**PROMPT**
Copy each line below exactly as it appears. Pictures are to be omitted.

**DATA SECTION**

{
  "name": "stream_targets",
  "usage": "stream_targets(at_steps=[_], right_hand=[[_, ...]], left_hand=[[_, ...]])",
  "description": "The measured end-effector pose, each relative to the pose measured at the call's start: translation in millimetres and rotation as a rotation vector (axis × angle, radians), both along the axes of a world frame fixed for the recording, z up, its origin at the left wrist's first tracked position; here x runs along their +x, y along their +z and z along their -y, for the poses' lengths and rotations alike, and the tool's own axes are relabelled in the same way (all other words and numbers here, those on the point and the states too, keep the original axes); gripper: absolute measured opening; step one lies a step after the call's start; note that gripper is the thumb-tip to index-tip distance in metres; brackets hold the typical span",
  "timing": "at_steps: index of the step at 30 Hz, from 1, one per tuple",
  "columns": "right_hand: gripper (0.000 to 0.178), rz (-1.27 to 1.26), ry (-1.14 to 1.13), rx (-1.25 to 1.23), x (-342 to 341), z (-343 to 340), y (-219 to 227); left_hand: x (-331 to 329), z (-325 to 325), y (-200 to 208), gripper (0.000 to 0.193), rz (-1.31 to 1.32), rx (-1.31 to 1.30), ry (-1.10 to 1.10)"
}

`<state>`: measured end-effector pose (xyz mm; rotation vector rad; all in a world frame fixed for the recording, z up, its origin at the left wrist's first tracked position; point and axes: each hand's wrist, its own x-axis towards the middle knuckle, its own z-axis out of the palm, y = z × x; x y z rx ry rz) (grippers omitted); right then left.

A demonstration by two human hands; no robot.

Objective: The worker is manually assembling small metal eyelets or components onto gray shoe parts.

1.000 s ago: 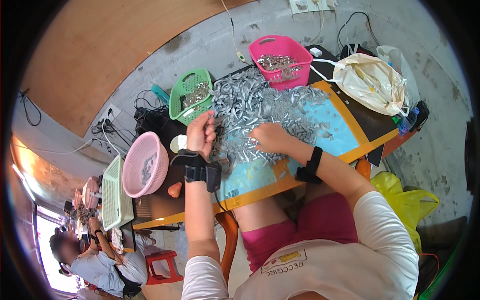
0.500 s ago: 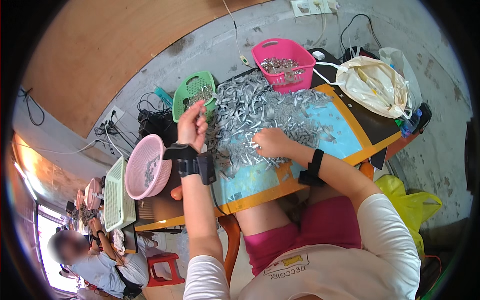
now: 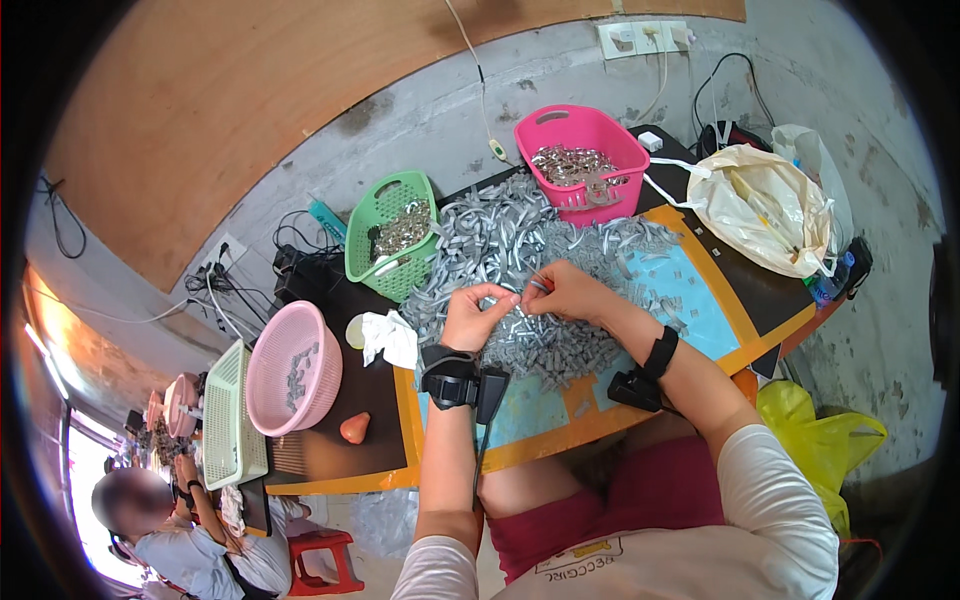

**FINISHED TASK**
{
  "name": "stream_targets",
  "usage": "stream_targets(at_steps=[_], right_hand=[[_, ...]], left_hand=[[_, ...]])",
  "description": "The measured end-effector pose, each relative to the pose measured at the call's start: translation in millimetres and rotation as a rotation vector (axis × angle, radians), both along the axes of a world frame fixed for the recording, z up, its origin at the left wrist's first tracked position; here x runs along their +x, y along their +z and z along their -y, for the poses' lengths and rotations alike, and the tool's own axes are relabelled in the same way (all other words and numbers here, those on the point and the states too, keep the original axes); gripper: absolute measured opening; step one lies a step after the call's start; note that gripper is the thumb-tip to index-tip distance in metres; brackets hold the typical span",
  "timing": "at_steps: index of the step at 30 Hz, from 1, one per tuple",
  "columns": "right_hand: gripper (0.000 to 0.178), rz (-1.27 to 1.26), ry (-1.14 to 1.13), rx (-1.25 to 1.23), x (-342 to 341), z (-343 to 340), y (-219 to 227); left_hand: x (-331 to 329), z (-325 to 325), y (-200 to 208), gripper (0.000 to 0.193), rz (-1.31 to 1.32), rx (-1.31 to 1.30), ry (-1.10 to 1.10)"
}

`<state>`: measured end-effector pose (xyz mm; rotation vector rad; all in a world frame fixed for the recording, z up, its origin at the left wrist's first tracked position; point and axes: each hand's wrist, its own x-axis towards the middle knuckle, its own z-axis out of the palm, y = z × x; x y z rx ry rz) (grippers omitted); right then left.

A demonstration by two human hands; no robot.

Objective: The worker is manually assembling small metal eyelets or components onto gray shoe parts.

1.000 s ago: 
0.500 s ago: 
now: 

Whatever the exercise asked has now been answered.